Le attività che costituiscono pubbliche funzioni, secondo la previsione del richiamato articolo 50, lettera f), infatti, non sono di per sé idonee a configurare il presupposto soggettivo ai fini IVA, in quanto possono essere ricondotte all’esercizio di attività professionali o all’esercizio d’impresa solo se poste in essere da soggetti che svolgono altre attività di lavoro autonomo o d’impresa.
In tale ultima ipotesi, l’attività di consulenza tecnica d’ufficio nell’ambito di un giudizio penale assume rilievo anche ai fini IVA, con la conseguenza che la prestazione è assoggettata al tributo e deve essere documentata con fattura elettronica.

Quanto al secondo caso – prestazioni rese nell’ambito di un giudizio civile o eseguite per finalità assicurative, amministrative e simili – se l’attività di consulenza è svolta con carattere di abitualità da parte del professionista, il relativo reddito dovrà essere assoggettato al regime proprio del reddito di lavoro autonomo, di cui all’articolo 53 del TUIR.
Ne deriva l’applicabilità della disciplina prevista per i redditi di natura professionale dell’articolo 54 del TUIR che implica, sotto il profilo dell’imposta sul valore aggiunto, non solo il necessario possesso (o apertura) della partita IVA, ma anche l’obbligo di fatturazione elettronica.

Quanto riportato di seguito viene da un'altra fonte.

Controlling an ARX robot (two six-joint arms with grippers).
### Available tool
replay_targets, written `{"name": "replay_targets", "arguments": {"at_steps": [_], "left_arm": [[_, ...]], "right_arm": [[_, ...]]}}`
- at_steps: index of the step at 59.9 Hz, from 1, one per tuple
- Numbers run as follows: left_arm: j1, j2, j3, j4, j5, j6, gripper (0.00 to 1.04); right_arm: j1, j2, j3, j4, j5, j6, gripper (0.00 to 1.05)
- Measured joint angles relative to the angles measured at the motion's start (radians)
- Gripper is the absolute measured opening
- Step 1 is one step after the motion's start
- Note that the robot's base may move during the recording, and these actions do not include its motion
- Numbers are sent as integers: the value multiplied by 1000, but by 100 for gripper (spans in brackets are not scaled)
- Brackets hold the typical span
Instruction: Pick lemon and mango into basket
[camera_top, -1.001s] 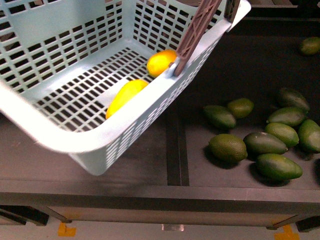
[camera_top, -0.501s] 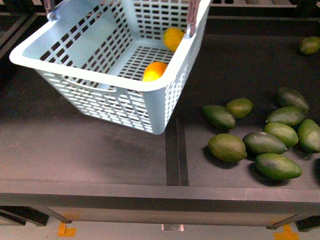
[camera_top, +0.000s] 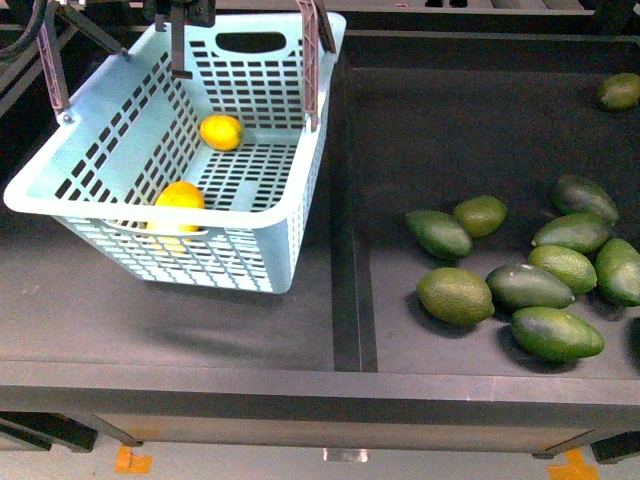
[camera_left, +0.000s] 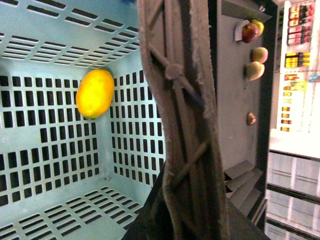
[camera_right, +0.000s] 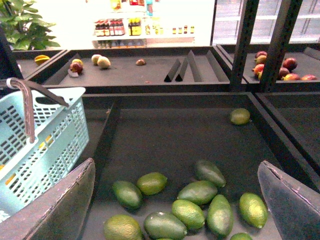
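The teal basket (camera_top: 250, 250) hangs tilted over the left bin in the front view. The small yellow lemon (camera_top: 221, 131) lies on its floor. The larger yellow-orange mango (camera_top: 180, 197) rests against its near wall. My left gripper (camera_top: 180, 20), at the top edge of the frame, is shut on the basket's brown ribbed handle (camera_top: 310, 60). In the left wrist view the handle (camera_left: 180, 125) fills the middle and hides the gripper (camera_left: 185, 215); one yellow fruit (camera_left: 95, 93) lies inside. My right gripper (camera_right: 172, 210) is open and empty above the green fruits; the basket (camera_right: 45, 145) shows at its left.
Several dark green oval fruits (camera_top: 520, 290) lie in the right bin, with one more (camera_top: 620, 91) at its far right corner. A black divider (camera_top: 345, 250) separates the two bins. Red apples (camera_right: 280, 67) and other fruit sit on shelves further back.
The basket has swung left and away from the camera, from close in front to over the left bin. The two fruits have rolled inside it.
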Motion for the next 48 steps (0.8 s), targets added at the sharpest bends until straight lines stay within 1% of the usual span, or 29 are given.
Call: {"name": "replay_targets", "arguments": {"at_steps": [8,10,14,15,21,28,33,34,38,42,48], "left_arm": [[-21,0,0,-49,-3,0,5],[-26,0,0,-57,-1,1,7],[-40,0,0,-88,10,4,22],[-41,0,0,-92,10,5,23],[-49,-3,0,-103,5,4,43],[-48,-31,0,-125,-16,-1,62],[-38,-129,-33,-205,-46,-32,85],[-37,-140,-39,-214,-49,-34,87],[-25,-229,-98,-270,-64,-35,99],[-15,-302,-144,-336,-58,-29,97],[-5,-409,-238,-387,-68,-5,98]], "right_arm": [[0,0,0,0,0,0,96],[0,0,0,0,0,0,96],[0,0,0,0,0,0,96],[0,0,0,0,0,0,96],[0,0,0,0,0,0,96],[0,0,0,0,0,0,96],[0,0,0,0,0,0,96],[0,0,0,0,0,0,96],[0,0,0,0,0,0,96],[0,0,0,0,0,0,96],[0,0,0,0,0,0,96]]}}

Qualora, invece, l’attività di consulenza medico-legale sia prestata in maniera occasionale, i relativi onorari vanno qualificati come redditi diversi – ex articolo 67, comma 1, lettera l), del TUIR – poiché trattasi di compensi derivanti da attività di lavoro autonomo non esercitate abitualmente.
In quest’ultima eventualità, atteso l’esercizio non abituale, le operazioni restano escluse dal campo di applicazione dell’IVA per carenza del presupposto soggettivo previsto dall’articolo 5 del D.P.R. n. 633 del 1972.
Ne deriva che il medico dipendente, in rapporto esclusivo, dell’azienda sanitaria, qualora effettui solo in via occasionale prestazioni medico-legali, non è obbligato all’apertura della partita IVA né all’emissione di fattura elettronica.

L’iscrizione volontaria in apposito albo professionale può costituire indizio di abitualità: «l’abitualità dell’esercizio professionale, non identificabile con la sua esclusività, è insita nella volontaria iscrizione del professionista nell’albo dei consulenti tecnici, costituente titolo per l’affidamento di compiti in modo ricorrente, secondo criteri di rotazione, non in via meramente occasionale o saltuaria» (così Cass. Civ. n. 2297 del 27 marzo 1987).